Dresden, Germany, based Heliatek, arguably the world’s leading exponent of organic photovoltaics (OPV), has raised €18 million in a completed “C” round of equity financing that will aid the commercialization of its transparent OPV films.
In a market that has spooked venture capitalists in recent years, the funding round was led by AQTON SE - an investment vehicle belonging to Stefan Quandt, a German entrepreneur who is currently ranked by Forbes magazine as the world’s 71st richest person.
The round of investment will allow Heliatek to take further steps to commercialize its OPV films, which are manufactured using a roll-to-roll process based on low-temperature vacuum deposition.
Heliatek CEO Thibaud Le Séguillon said in a company statement: "This fresh money will help us to reach our set of operational and sales goals until 2016, including the introduction of transparent HeliaFilm in production by the middle of next year.” He told optics.org that the aim is to be producing films with 30 per cent transparency and 5 per cent conversion efficiency in mid-2015.
For Quandt, who inherited much of his estimated $14.3 billion fortune through a 50 per cent share in the auto giant BMW owned by his late father Herbert (along with mother Johanna and sister Susanne, the family still owns nearly half of the company), the deal represents a second intervention in the photovoltaics business.
According to Forbes, he acquired a 94 per cent in the bankrupt solar module maker Solarwatt back in 2012 – the company subsequently agreeing a partnership with BMW.
Paul-Josef Patt, CEO of eCAPITAL AG - which also took part in the round - said in Heliatek’s statement: “In the last 12 months, Heliatek has made enormous progress as the technology leader in organic solar films, and we are now looking forward to taking the next steps towards commercialization together with AQTON SE.”
Examples of that progress include pushing the conversion efficiency of its opaque OPV films to a world-record 12 per cent in the laboratory. Currently, the efficiency of Heliatek’s commercial products remains significantly lower, at 6 per cent, although Le Séguillon says that the company is hopeful of reaching 8 per cent by early next year.
“D” round needed
OPV films are now being supplied to industrial partners in anticipation of applications in building-integrated photovoltaics (BIPV) – where the fabric of a building, like roofs, windows and walls, are used to generate electricity. Heliatek says that it has also supplied automotive companies – a market where Quandt’s influence will no doubt prove advantageous.

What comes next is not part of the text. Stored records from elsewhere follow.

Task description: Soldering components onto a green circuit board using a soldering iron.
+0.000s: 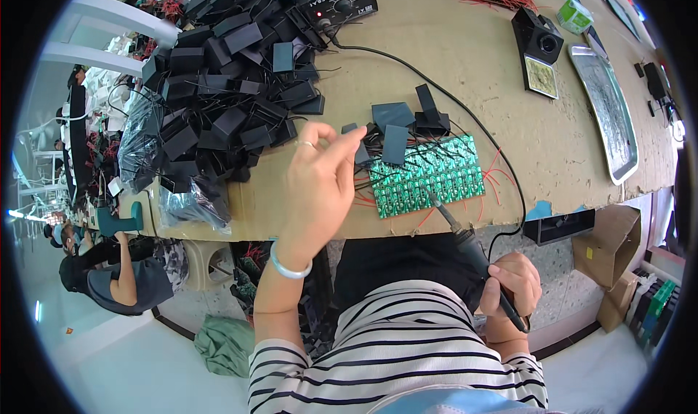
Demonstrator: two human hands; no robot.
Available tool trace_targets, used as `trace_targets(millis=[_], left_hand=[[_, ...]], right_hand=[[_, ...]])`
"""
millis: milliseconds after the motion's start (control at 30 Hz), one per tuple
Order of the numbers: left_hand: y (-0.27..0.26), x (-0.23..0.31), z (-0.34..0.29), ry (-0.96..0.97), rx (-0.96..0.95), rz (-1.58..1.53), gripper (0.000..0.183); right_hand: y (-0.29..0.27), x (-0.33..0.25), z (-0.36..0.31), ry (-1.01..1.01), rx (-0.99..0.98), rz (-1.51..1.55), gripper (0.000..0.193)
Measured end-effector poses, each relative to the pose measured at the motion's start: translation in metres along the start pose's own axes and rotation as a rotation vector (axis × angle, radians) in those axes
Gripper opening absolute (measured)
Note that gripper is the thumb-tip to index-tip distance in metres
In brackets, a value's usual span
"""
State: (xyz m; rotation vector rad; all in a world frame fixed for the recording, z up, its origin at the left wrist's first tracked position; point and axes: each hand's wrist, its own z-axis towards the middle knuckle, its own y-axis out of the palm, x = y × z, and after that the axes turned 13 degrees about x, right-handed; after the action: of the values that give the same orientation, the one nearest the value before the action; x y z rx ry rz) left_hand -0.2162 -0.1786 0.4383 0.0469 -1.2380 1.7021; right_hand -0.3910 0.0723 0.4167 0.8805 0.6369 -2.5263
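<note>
My right hand [512,287] grips a soldering iron [474,254] by its dark handle. The iron's tip points at a green circuit board panel [459,170] near the table's front edge; whether it touches cannot be told. Thumb and fingers of my left hand [320,185] come together in a pinch just left of the panel, and anything between them is too small to make out. Several black boxes, one of them a flat-faced black box [395,145], lie on and behind the panel's far edge. Their thin black wires cross the board, and red wires [494,181] stick out at its sides.
A large heap of black boxes [229,86] covers the table's left side. Behind it stands a black soldering station [342,3], its cable [443,79] looping rightward. To the right are a tip-cleaner holder [542,43] and a metal tray [607,112]. Another person [123,279] sits far left.
</note>
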Motion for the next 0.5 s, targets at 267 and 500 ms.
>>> trace_targets(millis=[267, 500], left_hand=[[0.003, 0.006, -0.042, 0.180, 0.001, -0.064, 0.028], [0.000, -0.006, -0.070, 0.124, -0.056, 0.015, 0.026]], right_hand=[[0.001, 0.001, 0.002, 0.017, -0.043, 0.016, 0.017], [0.013, 0.007, 0.001, 0.024, -0.103, 0.097, 0.018]])
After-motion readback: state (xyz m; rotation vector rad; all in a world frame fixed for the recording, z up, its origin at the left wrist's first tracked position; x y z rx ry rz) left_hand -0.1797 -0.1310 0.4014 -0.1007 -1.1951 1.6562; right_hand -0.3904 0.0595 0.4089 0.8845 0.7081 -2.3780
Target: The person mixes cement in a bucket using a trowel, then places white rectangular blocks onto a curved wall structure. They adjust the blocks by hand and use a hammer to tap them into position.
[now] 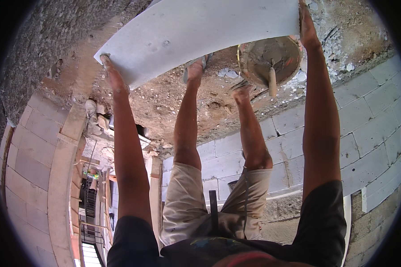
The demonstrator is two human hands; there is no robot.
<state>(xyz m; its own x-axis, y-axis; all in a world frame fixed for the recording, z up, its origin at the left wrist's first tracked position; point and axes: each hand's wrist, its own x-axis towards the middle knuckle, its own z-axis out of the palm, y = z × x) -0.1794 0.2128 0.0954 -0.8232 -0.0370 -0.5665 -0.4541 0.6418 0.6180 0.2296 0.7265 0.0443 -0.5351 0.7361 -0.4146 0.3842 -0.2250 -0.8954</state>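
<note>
Your long, pale grey, flat-faced block (187, 38) is out in front of you, at the top of the view, with one end in each hand. It looks like light building stone with tiny holes, so I think it is stiff and won't bend, but it may feel heavy because it is so big. Its skin looks dry and a bit dusty, so it could slip a little, and its corners could chip if they get a bump. The two ends look like the best places to hold, with your palms pushing in from both sides. Your left hand (113, 75) has its fingers pressed on the left end, near the corner. Your right hand (308, 27) lies along the right end, its fingers held close to that side, but the top of the view cuts off their tips. The block's far edge is cut off too, and its underside is hidden, so you can't tell if anything helps hold it up. It looks curved, but the round lens may do that. Near your right hand, the round bucket (239, 66) holds wet grey mortar (256, 53) and a trowel with a tan wooden handle (272, 82); the mortar hides most of the trowel's blade.
</note>
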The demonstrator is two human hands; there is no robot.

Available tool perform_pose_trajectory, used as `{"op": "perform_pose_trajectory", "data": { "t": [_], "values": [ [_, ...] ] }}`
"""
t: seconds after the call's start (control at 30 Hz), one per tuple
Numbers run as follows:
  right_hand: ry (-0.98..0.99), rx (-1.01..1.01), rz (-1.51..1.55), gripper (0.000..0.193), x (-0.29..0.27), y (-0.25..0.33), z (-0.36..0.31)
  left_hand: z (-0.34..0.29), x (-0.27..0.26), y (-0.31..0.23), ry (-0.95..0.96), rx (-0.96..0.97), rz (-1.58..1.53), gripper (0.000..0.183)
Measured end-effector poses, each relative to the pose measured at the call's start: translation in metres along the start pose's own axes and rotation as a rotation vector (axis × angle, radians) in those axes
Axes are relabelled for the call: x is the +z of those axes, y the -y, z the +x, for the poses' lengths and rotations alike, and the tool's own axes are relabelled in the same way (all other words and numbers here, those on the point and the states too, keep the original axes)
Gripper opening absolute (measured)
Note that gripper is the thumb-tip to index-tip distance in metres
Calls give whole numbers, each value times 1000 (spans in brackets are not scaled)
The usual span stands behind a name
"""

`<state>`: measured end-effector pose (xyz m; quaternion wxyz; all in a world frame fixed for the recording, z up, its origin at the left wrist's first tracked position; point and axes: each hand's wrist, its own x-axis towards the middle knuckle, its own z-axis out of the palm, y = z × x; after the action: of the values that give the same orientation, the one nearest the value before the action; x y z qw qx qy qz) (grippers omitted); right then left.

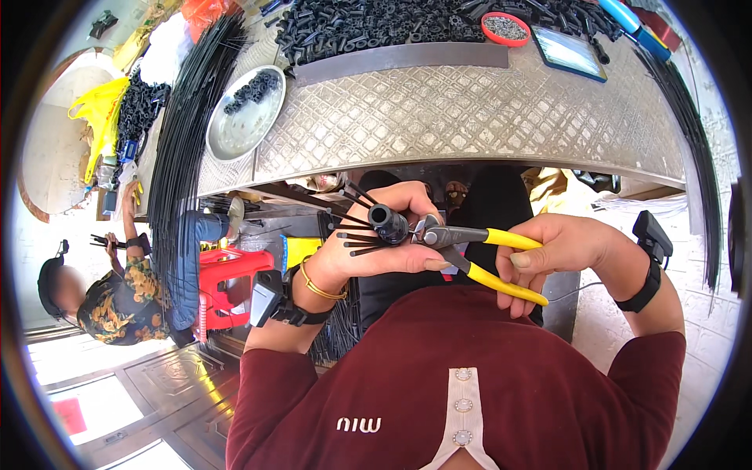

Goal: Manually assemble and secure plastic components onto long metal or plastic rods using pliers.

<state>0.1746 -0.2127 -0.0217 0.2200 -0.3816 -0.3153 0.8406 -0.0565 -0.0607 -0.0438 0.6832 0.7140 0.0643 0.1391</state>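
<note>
In the head view, the left hand [395, 260] is closed around a black tube [388, 222] and thin rods [360, 236], over the lap. The right hand [556, 249] grips the spread handles of pliers [462, 236], whose tip is beside the tube; I cannot tell whether it bites anything.

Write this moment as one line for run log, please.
Left hand: holds black tubular hub, thin black rods | right hand: holds yellow-handled pliers | pliers' jaws: beside hub, contact unclear

Right hand [554, 252] grips pliers [464, 236], probably cutters.
</note>
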Motion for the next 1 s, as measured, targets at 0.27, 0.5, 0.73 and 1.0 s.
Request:
{"op": "perform_pose_trajectory", "data": {
  "t": [0.27, 0.5, 0.73, 1.0],
  "values": [
    [-28, 52, -2, 30, 8, -1, -2, 4, -2, 0, 43, -3, 53, 32],
    [-83, 19, 2, 25, 34, -3, 5, 3, -9, 0, 70, 109, 115, 31],
    [-448, -589, -894, 25, 18, 0, 20, -10, -8, 15, -254, 155, -479, 68],
    [-1076, -779, -1953, 32, 18, 38, 29, -18, -19, 20, -469, 255, -387, 63]
  ]
}}
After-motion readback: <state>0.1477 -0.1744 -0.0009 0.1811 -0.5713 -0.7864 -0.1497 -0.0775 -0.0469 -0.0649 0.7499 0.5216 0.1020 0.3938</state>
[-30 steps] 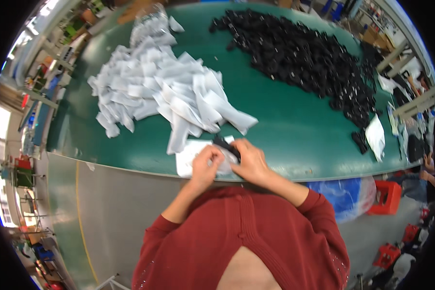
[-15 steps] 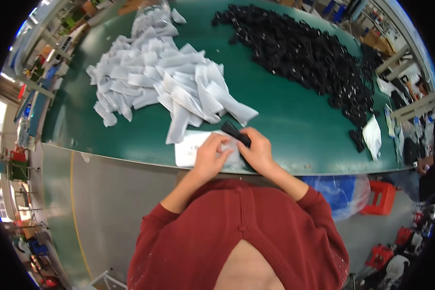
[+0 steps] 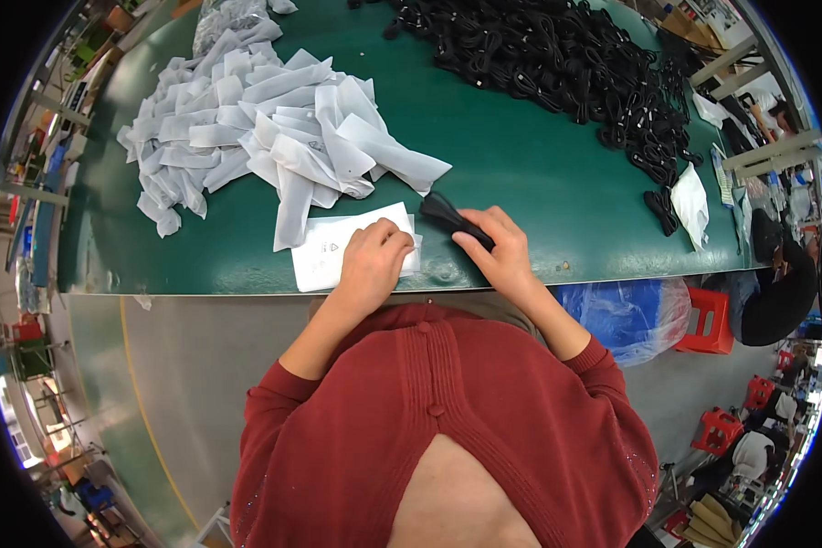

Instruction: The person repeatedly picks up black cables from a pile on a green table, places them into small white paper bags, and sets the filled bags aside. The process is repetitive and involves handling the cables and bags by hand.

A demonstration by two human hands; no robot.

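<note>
My right hand [image 3: 505, 253] is closed round a coiled black cable bundle [image 3: 445, 214], held just above the table near its front edge. One end of the bundle points up and left, out past my fingers. My left hand [image 3: 373, 263] rests on a stack of flat whitish plastic bags [image 3: 323, 256], its fingers curled and pressed together at the right edge of the top bag. The fingertips are partly hidden. A small gap separates the cable bundle from the bags.
A heap of filled frosted bags [image 3: 237, 119] spreads over the green table [image 3: 411, 114] at the left. Many coiled black cables [image 3: 539, 68] lie at the far right, near a white bag [image 3: 690, 206]. A red stool [image 3: 706, 321] stands below the table edge.
My hands have moved apart; the right hand with the cable bundle is now off the bags. More of the bag stack shows. The whole view has shifted.
</note>
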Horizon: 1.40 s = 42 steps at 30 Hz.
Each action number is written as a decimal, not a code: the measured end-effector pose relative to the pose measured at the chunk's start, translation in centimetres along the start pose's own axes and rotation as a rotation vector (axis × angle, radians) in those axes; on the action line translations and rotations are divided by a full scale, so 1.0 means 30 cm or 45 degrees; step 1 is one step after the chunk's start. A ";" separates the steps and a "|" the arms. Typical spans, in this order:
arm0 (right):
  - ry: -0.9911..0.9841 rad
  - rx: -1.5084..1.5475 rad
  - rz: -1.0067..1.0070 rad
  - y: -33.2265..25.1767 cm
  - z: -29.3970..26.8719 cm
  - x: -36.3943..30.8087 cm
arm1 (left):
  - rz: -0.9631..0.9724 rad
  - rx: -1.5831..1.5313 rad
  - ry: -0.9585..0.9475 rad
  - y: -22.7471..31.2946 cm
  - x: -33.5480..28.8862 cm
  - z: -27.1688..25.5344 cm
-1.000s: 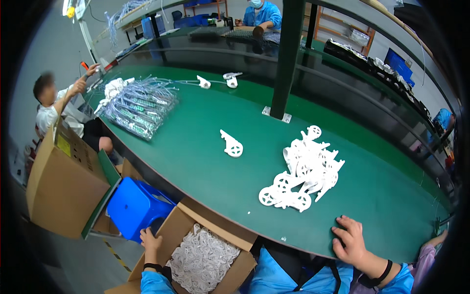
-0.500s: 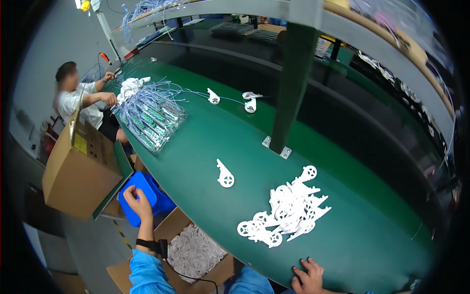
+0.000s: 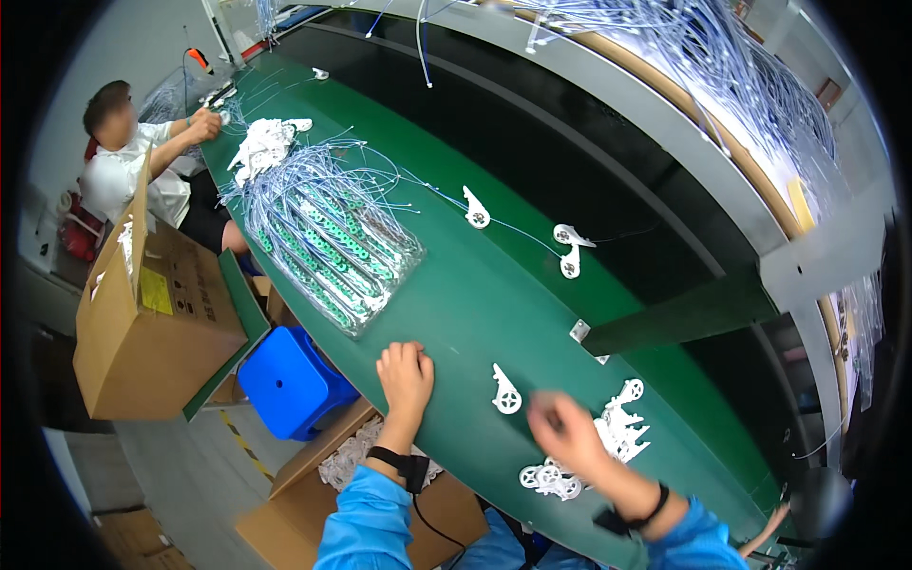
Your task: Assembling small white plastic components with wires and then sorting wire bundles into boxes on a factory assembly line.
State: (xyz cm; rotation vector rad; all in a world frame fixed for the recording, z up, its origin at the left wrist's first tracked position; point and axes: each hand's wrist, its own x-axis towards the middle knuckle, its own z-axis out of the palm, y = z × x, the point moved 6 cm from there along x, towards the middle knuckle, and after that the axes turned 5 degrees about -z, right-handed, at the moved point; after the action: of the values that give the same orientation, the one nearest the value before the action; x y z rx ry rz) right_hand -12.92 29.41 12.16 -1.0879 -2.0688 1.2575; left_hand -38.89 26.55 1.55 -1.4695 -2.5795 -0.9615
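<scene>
My left hand (image 3: pixel 406 378) is over the near edge of the green worktable, its fingers curled together and nothing visible in them. My right hand (image 3: pixel 567 432) is smeared by motion; whether its fingers hold anything cannot be made out. Just left of it lies a single white plastic part (image 3: pixel 507 393) with a spoked ring and a pointed arm. A pile of the same white parts (image 3: pixel 622 432) lies partly hidden behind my right hand and forearm. A few more parts from the pile (image 3: pixel 551 480) show below that hand.
A bundle of blue-white wires and bagged green strips (image 3: pixel 342 252) lies on the worktable (image 3: pixel 456 313). Beyond it sits a person (image 3: pixel 142 161). A dark green post (image 3: pixel 684 323) rises at right. A blue stool (image 3: pixel 290 380) and cardboard boxes (image 3: pixel 180 323) stand below the table.
My left hand has moved from above the blue stool to the table edge, its fingers curling in. My right hand has come from the near edge to the white parts. The view has shifted.
</scene>
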 end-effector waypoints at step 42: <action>-0.057 -0.587 -0.642 -0.206 0.587 1.411 | -0.015 0.164 -0.234 -0.017 0.062 0.019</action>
State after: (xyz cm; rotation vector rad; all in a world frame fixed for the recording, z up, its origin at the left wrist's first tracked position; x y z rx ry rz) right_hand -52.15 53.79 9.50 -0.6371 -2.5257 0.5799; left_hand -40.16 28.09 1.40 -1.5789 -2.7187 -0.6756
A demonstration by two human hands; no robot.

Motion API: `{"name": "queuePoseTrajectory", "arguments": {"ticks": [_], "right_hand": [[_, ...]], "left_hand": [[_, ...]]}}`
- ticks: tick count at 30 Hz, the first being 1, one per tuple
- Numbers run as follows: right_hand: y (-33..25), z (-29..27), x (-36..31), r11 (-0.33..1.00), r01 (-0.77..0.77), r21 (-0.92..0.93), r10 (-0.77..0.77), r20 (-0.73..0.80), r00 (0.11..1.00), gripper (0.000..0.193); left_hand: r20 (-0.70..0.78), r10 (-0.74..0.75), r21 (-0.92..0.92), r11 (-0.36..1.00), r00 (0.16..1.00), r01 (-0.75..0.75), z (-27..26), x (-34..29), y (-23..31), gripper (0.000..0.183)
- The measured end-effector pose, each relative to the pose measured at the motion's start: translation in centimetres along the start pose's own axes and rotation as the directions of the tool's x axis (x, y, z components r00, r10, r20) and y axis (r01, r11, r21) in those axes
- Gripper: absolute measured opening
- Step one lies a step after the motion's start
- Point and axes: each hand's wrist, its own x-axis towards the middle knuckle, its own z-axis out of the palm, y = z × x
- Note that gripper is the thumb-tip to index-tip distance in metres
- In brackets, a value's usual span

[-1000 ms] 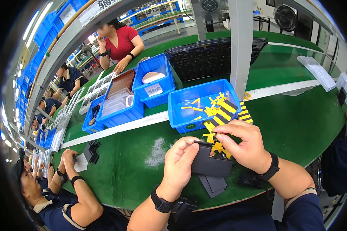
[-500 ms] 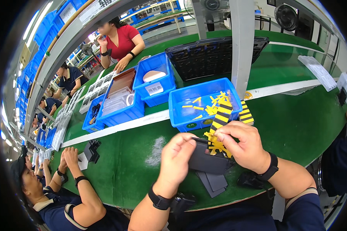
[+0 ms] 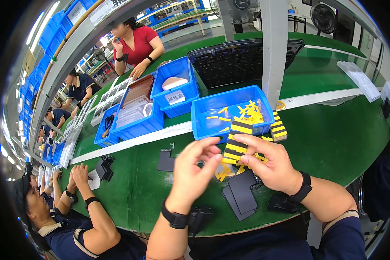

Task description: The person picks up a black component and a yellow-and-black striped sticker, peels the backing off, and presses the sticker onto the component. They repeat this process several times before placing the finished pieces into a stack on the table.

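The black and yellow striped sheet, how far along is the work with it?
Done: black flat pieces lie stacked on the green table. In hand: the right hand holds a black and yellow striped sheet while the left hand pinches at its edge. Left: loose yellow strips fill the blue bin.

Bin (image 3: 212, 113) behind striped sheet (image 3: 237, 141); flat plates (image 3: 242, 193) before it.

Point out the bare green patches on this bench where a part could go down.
Widest bare patch: green table right of the right hand, below the white stripe. Smaller one: between the flat black piece and the left hand. Crowded: black sheets under the hands, and around the blue bin.
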Motion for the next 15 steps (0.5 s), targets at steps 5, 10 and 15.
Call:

Taking part alongside AQTON and eCAPITAL in the latest round were German chemicals giant BASF – which supplies key starting materials for OPV – as well as the industrial giant Bosch, Innogy Venture Capital (part of energy company RWE), venture firm Wellington Partners and more. All have previously invested in Heliatek.
The round brings total investment in Heliatek to date to €46 million. Back in 2011, Le Séguillon told optics.org that the company was looking to raise up to €60 million, in order to finance an expansion to a production capacity of 50 MW.
But with the PV industry having since endured a period of turmoil and a major shake-out of manufacturers, many venture investors have abandoned the sector.
Now armed with the finance required to get its transparent films into volume production, Heliatek’s annual film capacity stands at 50,000 m2 currently. Le Séguillon says that a final, “D” round, of financing would be needed to expand that capacity by a factor of 20, to the company’s goal of 1 million m2.
• Heliatek CEO Thibaud Le Séguillon will be among the speakers at next week's Invest in Photonics event in Bordeaux, France, where he will take part in a session on "photonics opportunities in environment and energy efficiency".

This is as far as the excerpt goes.